■ Information supplied ■
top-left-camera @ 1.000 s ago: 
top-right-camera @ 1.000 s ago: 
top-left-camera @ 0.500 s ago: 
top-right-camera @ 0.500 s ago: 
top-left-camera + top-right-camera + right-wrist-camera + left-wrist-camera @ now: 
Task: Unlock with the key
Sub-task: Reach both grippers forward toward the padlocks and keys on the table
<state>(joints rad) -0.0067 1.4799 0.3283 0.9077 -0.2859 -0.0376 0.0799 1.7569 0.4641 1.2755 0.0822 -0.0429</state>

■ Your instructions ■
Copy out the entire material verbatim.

■ Solution for this task ■
top-left-camera @ 1.000 s ago: 
top-right-camera @ 1.000 s ago: 
top-left-camera @ 0.500 s ago: 
top-right-camera @ 0.500 s ago: 
top-left-camera + top-right-camera + right-wrist-camera + left-wrist-camera @ now: 
Task: Unlock with the key
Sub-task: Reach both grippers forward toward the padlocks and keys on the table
<state>(joints rad) -0.0067 1.4799 0.3283 0.9077 -0.2859 -0.0376 0.0799 1.7569 0.4641 1.2755 0.0822 -0.0429</state>

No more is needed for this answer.